En Afrique orientale, l'effort se concentre sur l'Université de Dar es Salam qui forme des historiens et politologues dont la première génération obtient son doctorat au début des années 1970. Dans les autres territoires africains, francophones, la production est balbutiante. En effet, il n'y eut que deux thèses formée au sein des universités françaises. Celle d'Abdoulaye Ly concernant le trafic négrier au XVIIIe siècle, en 1958, et celle de Cheikh Anta Diop, en 1954, considérée comme agressive. Catherine Coquery-Vidrovitch se montre effectivement critique à l'égard du retard de la francophonie sur ce plan[20].

En 1961, Jan Vansina publie Tradition orale dans laquelle il défend la validité des sources orales en tant que sources historiques, devenant ainsi l'un des ouvrages les plus influents écrits sur l'histoire africaine. La tradition orale a continué à être largement utilisée dans la reconstruction de l'histoire africaine au cours de la décennie suivante, malgré une attaque vigoureuse contre la validité des sources orales par les structuralistes. Bien qu'un petit nombre d'historiens aient écarté leurs préoccupations, la plupart les ont justifiées en appliquant une approche plus critique dans l'analyse des sources orales et en consultant d'autres disciplines telles que l'archéologie et la Linguistique comparée[33],[26].

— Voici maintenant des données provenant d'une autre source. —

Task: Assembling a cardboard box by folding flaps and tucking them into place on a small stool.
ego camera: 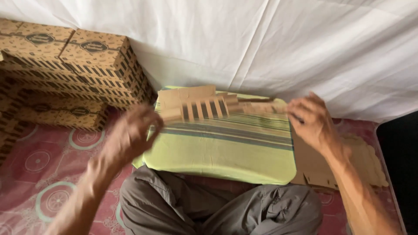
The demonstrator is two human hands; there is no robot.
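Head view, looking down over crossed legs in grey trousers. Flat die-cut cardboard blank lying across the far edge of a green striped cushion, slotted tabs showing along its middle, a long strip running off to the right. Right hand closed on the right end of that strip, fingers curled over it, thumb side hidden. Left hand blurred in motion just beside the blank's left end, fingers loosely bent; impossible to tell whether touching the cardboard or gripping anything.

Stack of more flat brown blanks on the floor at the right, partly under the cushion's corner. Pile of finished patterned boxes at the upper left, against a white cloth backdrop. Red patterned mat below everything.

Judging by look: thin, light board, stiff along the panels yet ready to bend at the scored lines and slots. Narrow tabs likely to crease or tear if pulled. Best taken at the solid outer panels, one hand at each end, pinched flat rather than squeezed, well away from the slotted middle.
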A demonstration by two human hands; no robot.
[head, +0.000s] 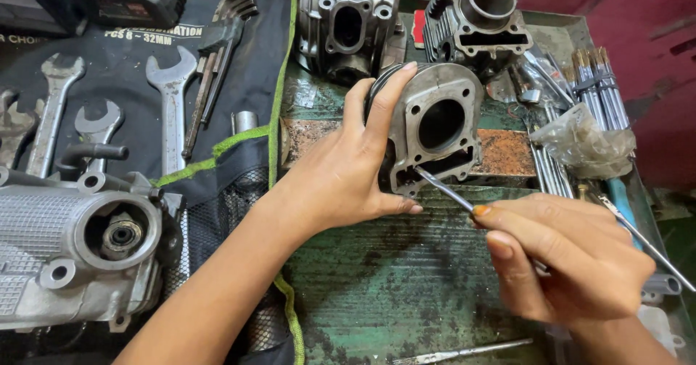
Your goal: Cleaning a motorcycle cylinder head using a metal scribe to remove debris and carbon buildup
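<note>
centrally, on a worn green bench (pixel 377 292), the left hand (pixel 348 169) wraps a finned cylinder (pixel 431 129), fingers curled over its rim, tilting the bore toward the viewer to steady it. the right hand (pixel 565 256) pinches a thin metal pick (pixel 442 189), its tip at the cylinder's lower edge. spanners (pixel 170 97) lie on a dark cloth at left.

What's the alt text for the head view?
The left hand steadies a grey engine cylinder upright on a worn green bench, while the right hand holds a thin metal rod with its tip at the cylinder's lower face. Two more cylinders stand behind; spanners lie on a dark tool roll at left.
</note>
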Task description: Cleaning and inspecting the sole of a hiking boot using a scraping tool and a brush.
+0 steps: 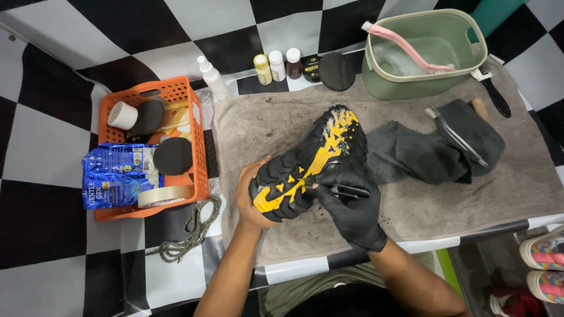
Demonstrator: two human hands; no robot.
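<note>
A black shoe with a yellow-patterned sole [311, 158] lies sole up on a grey towel [423, 205]. My bare left hand [249, 196] cups its heel end from the left. My right hand [352, 214], in a black glove, pinches a thin dark pick tool [346, 189] whose tip touches the sole's tread near the heel. Pale residue shows on the toe end of the sole.
A green tub [382, 76] of soapy water holds a pink brush [405, 50]. A dark cloth [435, 147] with a metal brush lies right of the shoe. Small bottles [276, 66], a spray bottle [212, 77], an orange basket [197, 147], and a coiled lace [191, 232] surround the towel.
</note>
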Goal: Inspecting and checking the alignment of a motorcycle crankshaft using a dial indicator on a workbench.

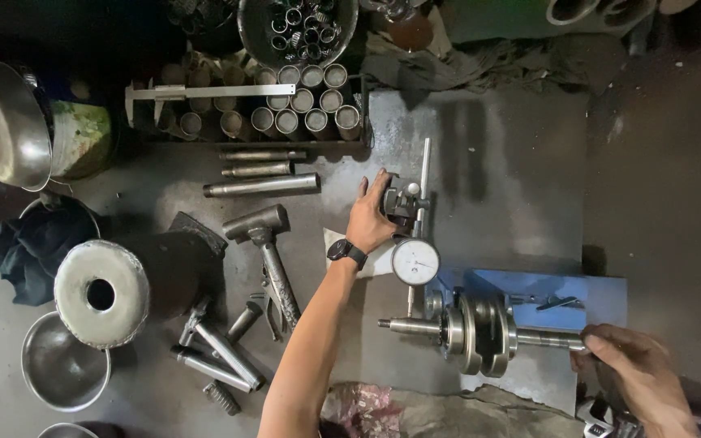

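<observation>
1. Head view, far left of the frame: a steel bowl (pixel 3 122) sits tilted at the upper left, a round metal disc with a centre hole (pixel 101 292) lies below it, and another steel bowl (pixel 62 371) rests at the lower left.
2. Left of centre, a caliper (pixel 204 92) lies across a tray of metal sleeves (pixel 302 101); below it lie loose steel rods (pixel 261 185) and a hammer (pixel 268 251).
3. Centre: the left hand (pixel 371 219), with a dark watch at the wrist, reaches up and grasps the dial gauge stand (pixel 403 203), fingers wrapped over its block.
4. Just below that hand, the dial gauge (pixel 415 261) hangs from the stand, its round white face up, just above the left shaft of the crankshaft (pixel 480 331).
5. The crankshaft lies sideways at lower centre, in front of a blue fixture (pixel 578 292).
6. Lower right: the right hand (pixel 638 369) is clenched around the crankshaft's right shaft end.
</observation>
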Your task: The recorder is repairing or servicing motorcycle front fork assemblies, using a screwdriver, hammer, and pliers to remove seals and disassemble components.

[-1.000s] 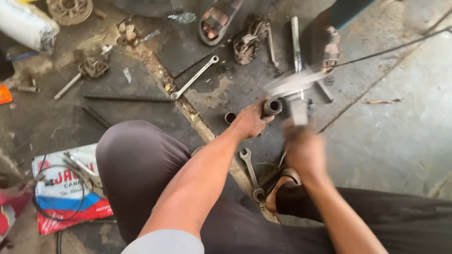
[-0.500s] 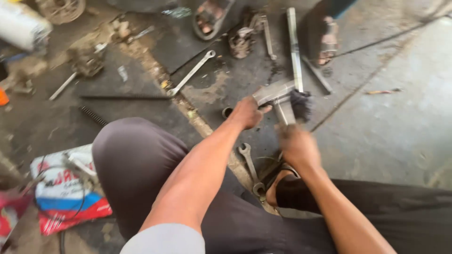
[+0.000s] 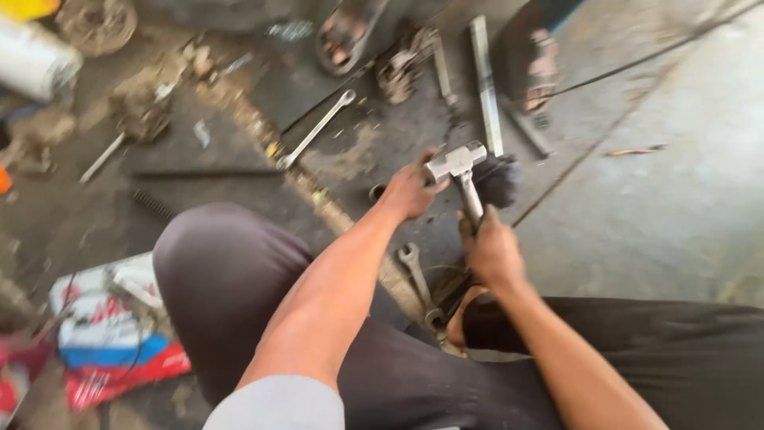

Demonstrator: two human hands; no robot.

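I am clamping my right hand (image 3: pixel 495 253) around the hammer (image 3: pixel 460 171); my left hand (image 3: pixel 410 189) beside its head is steadying a dark part (image 3: pixel 497 180), grip closed.

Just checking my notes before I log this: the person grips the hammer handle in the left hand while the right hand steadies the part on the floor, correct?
Not quite: the hands are swapped. In the head view the right hand grips the handle of the hammer, and the left hand steadies the part on the floor, which the hand mostly hides.
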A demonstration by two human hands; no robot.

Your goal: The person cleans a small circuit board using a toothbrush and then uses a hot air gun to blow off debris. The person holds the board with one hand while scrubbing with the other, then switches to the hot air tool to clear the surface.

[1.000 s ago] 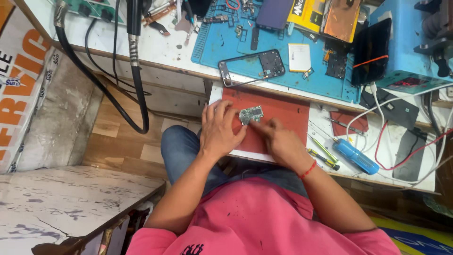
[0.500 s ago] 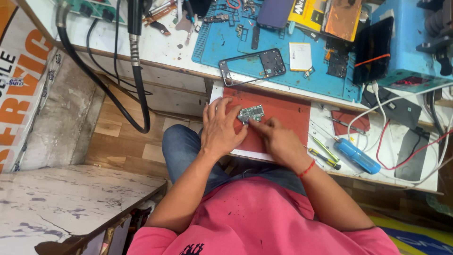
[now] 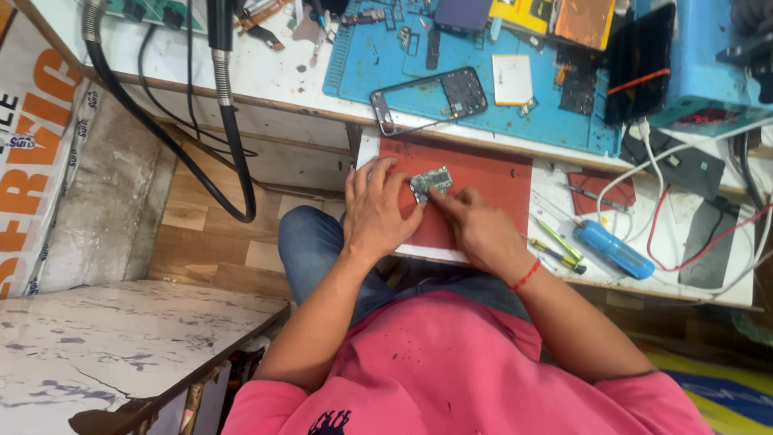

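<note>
Two hands work on one small circuit board (image 3: 431,183), which lies on a red mat (image 3: 491,181) at the near edge of the surface (image 3: 282,76), just below a blue work mat (image 3: 531,121). Left hand (image 3: 377,211): spread flat on the red mat, fingers loosely extended, fingertips touching the board's left edge and pinning it; it grips nothing. Right hand (image 3: 479,229): mostly curled, index finger extended so its tip meets the board's lower right corner; whether a fine tool is pinched under the fingers cannot be told, as the grip is hidden from above. Judgement on doing this step well: keep the left fingertips on the board's edge only, clear of the components, with even downward pressure so the board does not skate on the mat; let the heel of the right hand rest on the mat for steadiness, and apply force in small amounts rather than levering hard, since a board this thin would likely flex or jump. Surroundings: an opened phone frame (image 3: 427,98) lies on the blue mat just above the red one; a blue cylindrical tool (image 3: 613,249) and thin screwdrivers (image 3: 555,246) lie to the right, near the right wrist, which wears a red thread band (image 3: 526,276). Black hose (image 3: 229,137) hangs off the surface at left, well apart from the work.
</note>
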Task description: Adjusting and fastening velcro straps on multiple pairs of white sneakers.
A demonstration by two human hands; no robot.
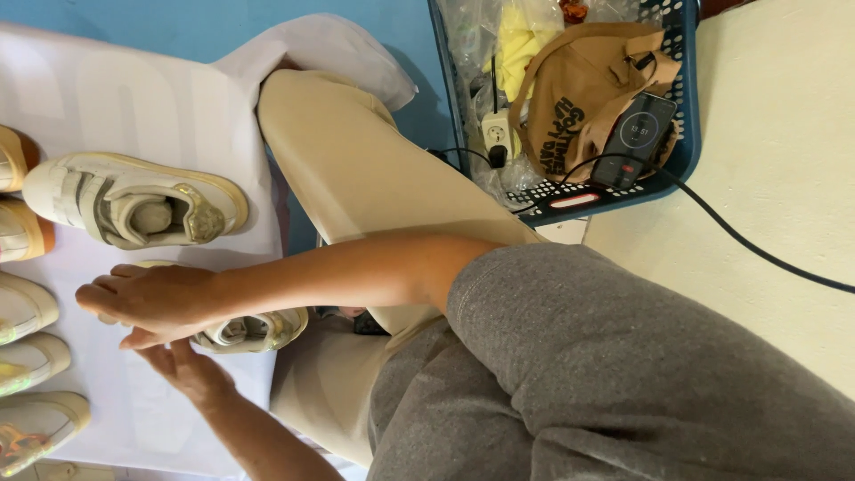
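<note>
White sheet, seven shoes, two hands

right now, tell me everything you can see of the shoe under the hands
The small shoe is cream-white with pale gold trim and a strap closure, of what looks like synthetic leather. It lies on a white sheet, opening toward the camera, close beside a bent knee in beige trousers. One hand rests over its front end, hiding that part; the other hand sits palm-up just beside it, and whether it touches cannot be told. A matching shoe lies nearby.

Cream shoe, blue basket
</note>
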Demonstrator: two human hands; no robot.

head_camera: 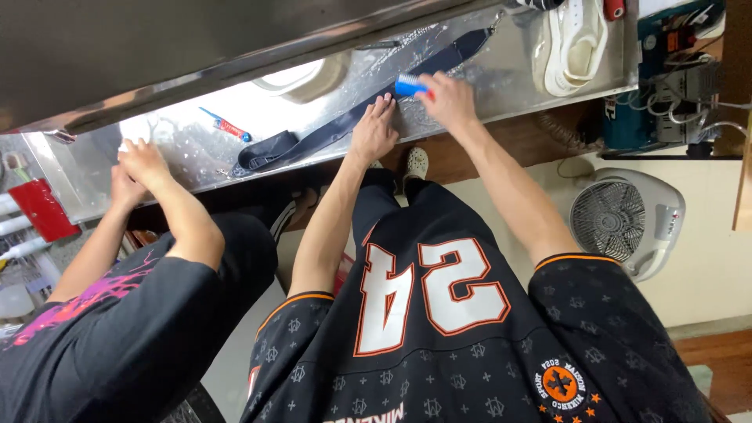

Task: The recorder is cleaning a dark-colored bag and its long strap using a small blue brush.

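Note:
A long dark strap point(313, 141) lies across a wet metal worktop point(501, 86). My left hand point(374, 131) presses flat on the strap near its middle, fingers spread. Just to its right, my right hand point(448, 98) grips a small blue brush point(409, 86), whose bristles rest on the strap. My black jersey and both forearms fill the lower part of the view.
A co-worker in a black shirt stands at my left, both hands point(135, 168) together on the worktop. A blue and red toothbrush point(227, 125) and a white basin point(309, 78) lie between us. White shoes point(576, 43) sit at the far right. A white fan point(623, 219) stands on the floor.

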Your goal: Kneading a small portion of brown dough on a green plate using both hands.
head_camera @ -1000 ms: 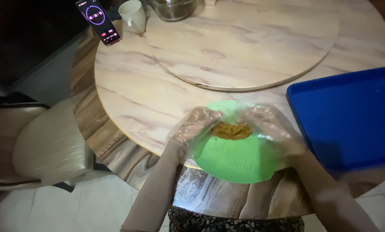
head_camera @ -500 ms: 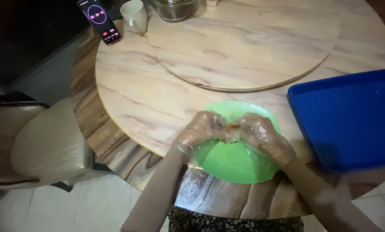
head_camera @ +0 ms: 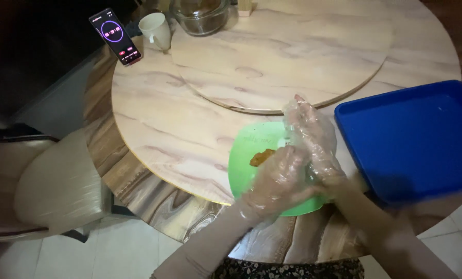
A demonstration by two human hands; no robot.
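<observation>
Both gloved hands (head_camera: pixel 298 165) have shifted right, clasped together, above green plate (head_camera: pixel 246 150) holding brown food (head_camera: pixel 261 156).

The plate (head_camera: pixel 246 150) is bright green, with an orange-brown lump of food (head_camera: pixel 262 156) on it. Both hands wear clear, glossy plastic gloves. The tray (head_camera: pixel 411 139) is deep blue. The surface (head_camera: pixel 174 129) shows beige marble veining. The cup (head_camera: pixel 156 30) is cream-white, the chair (head_camera: pixel 50 186) beige.
</observation>
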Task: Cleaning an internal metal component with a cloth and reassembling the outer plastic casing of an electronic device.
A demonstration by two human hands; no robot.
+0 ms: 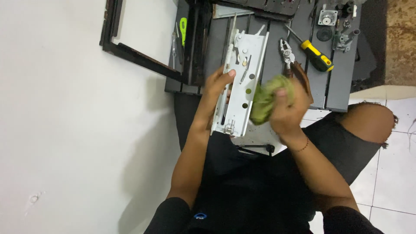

Ce mouvement vers l'utilisation des sources orales dans une approche multidisciplinaire a abouti à la commande par l'UNESCO de l'Histoire générale de l'Afrique, éditée par des spécialistes de tout le continent africain, publiée de 1981 à nos jours[34],[31]. Pendant ce temps, les universitaires et intellectuels nord-africains traversent une crise d’identité et gravitent vers le monde arabo-islamique. La couverture de l'Égypte ancienne par l'Histoire générale de l'Afrique a permis de la considérer dans un contexte africain[29].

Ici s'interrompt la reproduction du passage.